PAT: Oh, yeah. I have to ask?

GLENN: I have to ask and see if I'm still for that." You have to ask if you're still for that?

PAT: Uh‑huh.

GLENN: I mean, that's the kind of stuff, these guys are so out of touch. They are not ‑‑ they are really not ‑‑ they are just a face. They are puppets. They are really puppets. They are moving in one direction and it's a big, very big, you know, well thought‑out plan and they are just going for it. They are just sticking together. Nobody's actually engaging their own individual brain. They are acting as a collective. And the Center For American Progress is doing all the planning. I mean, we already know that they did all the stimulus bill. We know between them and the unions that they wrote ObamaCare.

PAT: Yeah.

GLENN: So ‑‑

PAT: And they themselves don't know anything.

GLENN: They don't.

PAT: And Nancy Pelosi proved that a couple of times during this same interview. Listen to see if you can find the one little hair in the ointment.

PELOSI: We avow the First Amendment. We stand with that and say that people have a right to have a gun to protect themselves.

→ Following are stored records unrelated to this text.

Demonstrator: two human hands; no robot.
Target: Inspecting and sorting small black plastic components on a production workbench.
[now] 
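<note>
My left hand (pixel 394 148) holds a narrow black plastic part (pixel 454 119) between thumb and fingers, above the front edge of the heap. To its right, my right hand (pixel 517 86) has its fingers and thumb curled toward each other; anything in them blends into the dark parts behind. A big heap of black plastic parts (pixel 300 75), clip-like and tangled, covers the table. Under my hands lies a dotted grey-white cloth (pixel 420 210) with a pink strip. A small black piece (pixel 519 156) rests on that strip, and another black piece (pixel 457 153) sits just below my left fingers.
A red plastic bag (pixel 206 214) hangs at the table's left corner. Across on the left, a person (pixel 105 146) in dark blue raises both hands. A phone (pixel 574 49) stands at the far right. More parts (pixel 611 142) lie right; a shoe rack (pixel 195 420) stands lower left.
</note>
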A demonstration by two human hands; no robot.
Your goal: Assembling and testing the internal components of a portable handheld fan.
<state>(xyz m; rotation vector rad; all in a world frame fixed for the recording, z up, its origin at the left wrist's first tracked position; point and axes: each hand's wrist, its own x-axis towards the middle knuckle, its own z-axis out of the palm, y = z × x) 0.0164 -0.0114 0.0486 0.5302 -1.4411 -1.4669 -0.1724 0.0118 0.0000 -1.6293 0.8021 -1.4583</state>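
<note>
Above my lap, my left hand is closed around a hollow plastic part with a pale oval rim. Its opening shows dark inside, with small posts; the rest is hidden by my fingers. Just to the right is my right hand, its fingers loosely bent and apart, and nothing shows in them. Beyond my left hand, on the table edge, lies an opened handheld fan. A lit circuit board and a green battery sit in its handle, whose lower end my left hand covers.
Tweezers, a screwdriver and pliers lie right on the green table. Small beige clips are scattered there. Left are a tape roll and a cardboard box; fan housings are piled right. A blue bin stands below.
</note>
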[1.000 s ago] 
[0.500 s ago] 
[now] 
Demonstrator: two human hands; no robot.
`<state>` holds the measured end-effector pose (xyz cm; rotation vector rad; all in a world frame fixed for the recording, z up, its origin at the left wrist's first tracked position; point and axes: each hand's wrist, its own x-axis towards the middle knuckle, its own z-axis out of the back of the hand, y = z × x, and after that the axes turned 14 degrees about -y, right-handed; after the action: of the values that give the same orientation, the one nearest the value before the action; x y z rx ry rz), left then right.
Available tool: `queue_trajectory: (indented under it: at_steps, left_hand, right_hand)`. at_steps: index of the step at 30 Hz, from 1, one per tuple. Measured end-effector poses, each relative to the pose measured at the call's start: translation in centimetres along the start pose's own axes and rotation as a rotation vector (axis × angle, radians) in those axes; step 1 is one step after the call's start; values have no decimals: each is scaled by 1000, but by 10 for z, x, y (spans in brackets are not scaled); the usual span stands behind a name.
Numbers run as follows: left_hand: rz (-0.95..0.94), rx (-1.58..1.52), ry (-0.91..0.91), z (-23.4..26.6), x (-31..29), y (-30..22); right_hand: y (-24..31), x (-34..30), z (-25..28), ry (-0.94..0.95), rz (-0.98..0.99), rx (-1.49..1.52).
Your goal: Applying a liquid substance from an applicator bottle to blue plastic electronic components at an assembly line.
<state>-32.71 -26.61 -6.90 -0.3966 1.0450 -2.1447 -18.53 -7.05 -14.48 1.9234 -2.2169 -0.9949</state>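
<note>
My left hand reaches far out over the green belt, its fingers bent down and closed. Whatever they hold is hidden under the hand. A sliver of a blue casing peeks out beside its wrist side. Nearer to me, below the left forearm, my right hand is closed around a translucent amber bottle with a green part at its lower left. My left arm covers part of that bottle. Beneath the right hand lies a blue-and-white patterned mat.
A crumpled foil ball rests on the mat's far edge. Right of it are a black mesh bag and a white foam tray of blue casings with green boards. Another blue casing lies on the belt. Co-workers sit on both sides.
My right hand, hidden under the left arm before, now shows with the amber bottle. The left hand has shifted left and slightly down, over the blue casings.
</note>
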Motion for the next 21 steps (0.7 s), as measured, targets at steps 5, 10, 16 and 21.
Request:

PAT: Anybody see the problem there? We avow the First Amendment there and say that people have a right to own their guns.

GLENN: First Amendment? It's the Second Amendment.

PAT: She doesn't even know what amendment is the gun amendment.

GLENN: Play it again.

PELOSI: We avow the First Amendment.

GLENN: Oh, my gosh.

PELOSI: We stand with that and say that people have a right to have a gun to protect themselves.

PAT: Okay.

GLENN: She just such a ‑‑

PAT: Oh, my gosh. I mean, this was the speaker of the House and she's still one of the most powerful people in America. It's mind‑numbing that she's in that position because she's an idiot. She's an idiot and so is Harry Reid.

GLENN: Harry Reid, I think there might be something wrong with Harry Reid, seriously. There might be, you know ‑‑

PAT: No, I think you're right.

GLENN: I think there's something wrong with him. I think he's ‑‑ maybe he's senile or what. I don't know what's wrong with him but I think there's something wrong with him. And I say that, you know, I don't mean to be rude. And I don't want to be ‑‑ but I think there's something wrong.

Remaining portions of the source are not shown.